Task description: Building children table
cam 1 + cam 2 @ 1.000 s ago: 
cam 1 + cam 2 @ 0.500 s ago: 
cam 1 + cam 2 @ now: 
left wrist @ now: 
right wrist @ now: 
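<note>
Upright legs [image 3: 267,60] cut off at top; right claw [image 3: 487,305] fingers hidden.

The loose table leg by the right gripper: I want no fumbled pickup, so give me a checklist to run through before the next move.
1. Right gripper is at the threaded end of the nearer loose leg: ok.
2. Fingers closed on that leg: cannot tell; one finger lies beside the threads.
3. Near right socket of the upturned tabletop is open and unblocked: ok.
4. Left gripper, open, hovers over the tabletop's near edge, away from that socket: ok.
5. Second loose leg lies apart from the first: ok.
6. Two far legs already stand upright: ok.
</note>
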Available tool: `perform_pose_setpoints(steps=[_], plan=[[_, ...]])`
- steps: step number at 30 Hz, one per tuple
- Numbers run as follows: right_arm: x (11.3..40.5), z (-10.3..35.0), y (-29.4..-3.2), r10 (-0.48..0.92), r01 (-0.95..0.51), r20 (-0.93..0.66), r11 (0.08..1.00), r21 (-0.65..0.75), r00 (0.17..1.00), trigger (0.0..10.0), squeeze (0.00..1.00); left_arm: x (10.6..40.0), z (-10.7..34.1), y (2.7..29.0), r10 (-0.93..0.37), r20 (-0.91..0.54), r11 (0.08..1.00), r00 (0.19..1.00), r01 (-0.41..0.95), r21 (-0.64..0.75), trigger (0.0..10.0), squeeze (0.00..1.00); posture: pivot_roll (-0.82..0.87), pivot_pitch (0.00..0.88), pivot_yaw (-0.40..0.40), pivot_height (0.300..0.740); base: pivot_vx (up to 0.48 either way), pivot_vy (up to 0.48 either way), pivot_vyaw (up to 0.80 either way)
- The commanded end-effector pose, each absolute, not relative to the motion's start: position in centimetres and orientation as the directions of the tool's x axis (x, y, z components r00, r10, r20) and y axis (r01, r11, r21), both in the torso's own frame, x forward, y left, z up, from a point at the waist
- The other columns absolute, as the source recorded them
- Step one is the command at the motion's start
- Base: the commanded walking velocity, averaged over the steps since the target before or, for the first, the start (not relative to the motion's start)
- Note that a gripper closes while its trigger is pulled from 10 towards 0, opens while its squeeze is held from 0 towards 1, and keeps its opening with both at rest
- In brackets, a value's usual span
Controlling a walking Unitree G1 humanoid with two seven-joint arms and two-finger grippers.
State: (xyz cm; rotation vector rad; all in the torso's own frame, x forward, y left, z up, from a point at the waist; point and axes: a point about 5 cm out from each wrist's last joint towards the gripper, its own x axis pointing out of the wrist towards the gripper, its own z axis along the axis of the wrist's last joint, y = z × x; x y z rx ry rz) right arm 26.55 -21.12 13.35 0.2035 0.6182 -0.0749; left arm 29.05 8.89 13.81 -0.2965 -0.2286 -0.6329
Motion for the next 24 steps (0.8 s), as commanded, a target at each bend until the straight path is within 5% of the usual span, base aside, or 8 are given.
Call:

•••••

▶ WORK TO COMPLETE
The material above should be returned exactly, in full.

▶ EXERCISE RESULT
Task description: Building children table
cam 1 + cam 2 @ 1.000 s ago: 
cam 1 + cam 2 @ 0.500 s ago: 
cam 1 + cam 2 @ now: 
left wrist @ now: 
right wrist @ now: 
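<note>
Upright legs [image 3: 267,60] cut off at top; right claw [image 3: 487,305] fingers hidden.

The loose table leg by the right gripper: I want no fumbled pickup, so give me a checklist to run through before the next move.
1. Right gripper is at the threaded end of the nearer loose leg: ok.
2. Fingers closed on that leg: cannot tell; one finger lies beside the threads.
3. Near right socket of the upturned tabletop is open and unblocked: ok.
4. Left gripper, open, hovers over the tabletop's near edge, away from that socket: ok.
5. Second loose leg lies apart from the first: ok.
6. Two far legs already stand upright: ok.
</note>
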Available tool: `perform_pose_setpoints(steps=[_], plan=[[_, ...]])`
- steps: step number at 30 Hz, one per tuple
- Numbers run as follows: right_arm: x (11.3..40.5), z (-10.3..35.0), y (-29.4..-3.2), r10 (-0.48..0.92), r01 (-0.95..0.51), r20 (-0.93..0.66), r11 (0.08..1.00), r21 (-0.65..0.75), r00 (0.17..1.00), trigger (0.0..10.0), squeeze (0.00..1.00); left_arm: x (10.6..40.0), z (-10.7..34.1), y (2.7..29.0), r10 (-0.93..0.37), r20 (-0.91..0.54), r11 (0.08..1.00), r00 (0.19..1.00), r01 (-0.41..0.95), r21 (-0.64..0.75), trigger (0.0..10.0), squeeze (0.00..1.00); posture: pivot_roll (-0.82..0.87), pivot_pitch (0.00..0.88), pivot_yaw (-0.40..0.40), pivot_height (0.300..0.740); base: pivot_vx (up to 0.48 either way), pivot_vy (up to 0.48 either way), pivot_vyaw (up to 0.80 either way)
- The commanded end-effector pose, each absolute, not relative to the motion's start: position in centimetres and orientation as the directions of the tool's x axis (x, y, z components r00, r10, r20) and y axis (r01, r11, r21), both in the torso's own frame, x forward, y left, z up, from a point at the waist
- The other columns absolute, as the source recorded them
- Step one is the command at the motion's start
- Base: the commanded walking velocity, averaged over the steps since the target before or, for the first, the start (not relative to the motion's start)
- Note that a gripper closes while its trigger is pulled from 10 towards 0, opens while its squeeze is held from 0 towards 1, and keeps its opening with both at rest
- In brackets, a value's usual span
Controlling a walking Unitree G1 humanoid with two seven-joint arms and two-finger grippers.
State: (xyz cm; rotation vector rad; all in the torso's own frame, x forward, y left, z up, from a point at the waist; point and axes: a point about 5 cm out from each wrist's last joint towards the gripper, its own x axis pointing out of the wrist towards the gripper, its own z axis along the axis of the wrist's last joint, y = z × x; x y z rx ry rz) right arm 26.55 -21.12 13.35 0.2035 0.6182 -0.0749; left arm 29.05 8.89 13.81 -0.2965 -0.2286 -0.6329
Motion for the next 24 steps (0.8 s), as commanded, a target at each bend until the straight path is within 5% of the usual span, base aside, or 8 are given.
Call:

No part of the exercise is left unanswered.